Outsiders – « On est ravis », explique Estelle Grelier, eurodéputée socialiste (S&D) à l’issue du vote. « Cela fait des mois que l’on travaille sur ce sujet. » C’est justement l’amendement de son groupe qui a emporté l’adhésion des eurodéputés. Les élus français du PPE, qui font figure d’outsiders dans les rangs des conservateurs, n’ont pas non plus caché leur satisfaction.

« C’est une bonne nouvelle pour la délégation », se réjouit le député européen Alain Cadec, qui siège au PPE. Certains ont cru qu’on allait dépouiller les régions pauvres de leurs aides, alors que ce n’est pas le cas », précise l’élu, qui insiste sur l’importance de « rester à budget constant ».

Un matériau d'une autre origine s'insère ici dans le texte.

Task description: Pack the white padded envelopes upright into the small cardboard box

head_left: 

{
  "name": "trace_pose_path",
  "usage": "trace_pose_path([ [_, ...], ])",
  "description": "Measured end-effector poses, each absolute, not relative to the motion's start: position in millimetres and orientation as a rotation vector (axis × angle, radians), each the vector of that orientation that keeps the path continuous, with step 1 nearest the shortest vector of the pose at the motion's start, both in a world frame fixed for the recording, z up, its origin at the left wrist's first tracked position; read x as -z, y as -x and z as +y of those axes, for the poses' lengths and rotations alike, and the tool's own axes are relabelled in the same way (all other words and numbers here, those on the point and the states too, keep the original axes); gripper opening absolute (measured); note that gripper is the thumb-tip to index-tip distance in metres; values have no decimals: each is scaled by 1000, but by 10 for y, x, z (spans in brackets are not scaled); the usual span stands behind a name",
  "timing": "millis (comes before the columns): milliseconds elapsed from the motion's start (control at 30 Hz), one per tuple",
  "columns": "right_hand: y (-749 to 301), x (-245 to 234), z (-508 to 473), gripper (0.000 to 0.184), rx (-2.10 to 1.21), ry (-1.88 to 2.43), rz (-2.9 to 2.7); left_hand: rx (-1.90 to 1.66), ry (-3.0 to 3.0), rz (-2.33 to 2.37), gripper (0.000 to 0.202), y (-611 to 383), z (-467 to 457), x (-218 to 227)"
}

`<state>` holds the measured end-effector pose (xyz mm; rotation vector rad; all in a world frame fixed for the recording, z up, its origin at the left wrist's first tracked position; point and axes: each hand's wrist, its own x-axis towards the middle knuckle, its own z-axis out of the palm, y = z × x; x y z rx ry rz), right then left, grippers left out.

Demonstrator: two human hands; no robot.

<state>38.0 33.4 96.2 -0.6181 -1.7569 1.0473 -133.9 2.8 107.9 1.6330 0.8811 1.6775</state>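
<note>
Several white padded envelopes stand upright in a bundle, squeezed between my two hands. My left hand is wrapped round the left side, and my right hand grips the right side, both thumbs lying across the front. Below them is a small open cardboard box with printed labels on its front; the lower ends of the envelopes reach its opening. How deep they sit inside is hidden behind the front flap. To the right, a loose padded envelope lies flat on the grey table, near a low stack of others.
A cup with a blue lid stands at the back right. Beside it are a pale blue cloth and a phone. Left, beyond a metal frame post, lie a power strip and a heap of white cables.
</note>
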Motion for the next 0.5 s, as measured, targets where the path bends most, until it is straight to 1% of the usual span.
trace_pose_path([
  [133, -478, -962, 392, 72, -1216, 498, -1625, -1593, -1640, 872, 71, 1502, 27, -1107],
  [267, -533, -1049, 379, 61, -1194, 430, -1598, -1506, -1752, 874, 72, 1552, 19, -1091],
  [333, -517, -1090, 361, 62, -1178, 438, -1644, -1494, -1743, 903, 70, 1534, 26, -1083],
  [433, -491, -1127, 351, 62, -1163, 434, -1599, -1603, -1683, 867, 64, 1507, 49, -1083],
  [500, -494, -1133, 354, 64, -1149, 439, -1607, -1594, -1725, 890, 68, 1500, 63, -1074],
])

L’amendement adopté s’attarde sur les conséquences du redéploiement des aides. « Les mesures transitoires pour la prochaine programmation ne doivent pas se faire au détriment » des aides accordées à l’ensemble des régions, prévient le texte.

Bataille budgétaire – Un pas a été fait mais la partie n’est pas gagnée. Lors de la séance plénière de juin, le Parlement européen devra valider le vote en commission.

Mais une bataille va s’engager entre le Parlement, les Etats et la Commission européenne sur la question du budget. « Pour le moment, on ne sait pas financer les objectifs de l’UE déjà définis avec la stratégie de Lisbonne pour 2010. La politique agricole commune doit rester à budget constant et on s’oriente vers une croissance des crédits très faible pour le prochain budget », résume Estelle Grelier.

« Le collège des commissaires soutient l’idée, mais le président Barroso est plus timoré sur le sujet », ajoute l’élue socialiste.
De son côté, Paris a exprimé un soutien franc à la PAC, ce qui ne plaide pas en faveur de mesures complémentaires pour les territoires comme le Languedoc-Roussillon ou l’Auvergne, qui font partie des régions intermédiaires.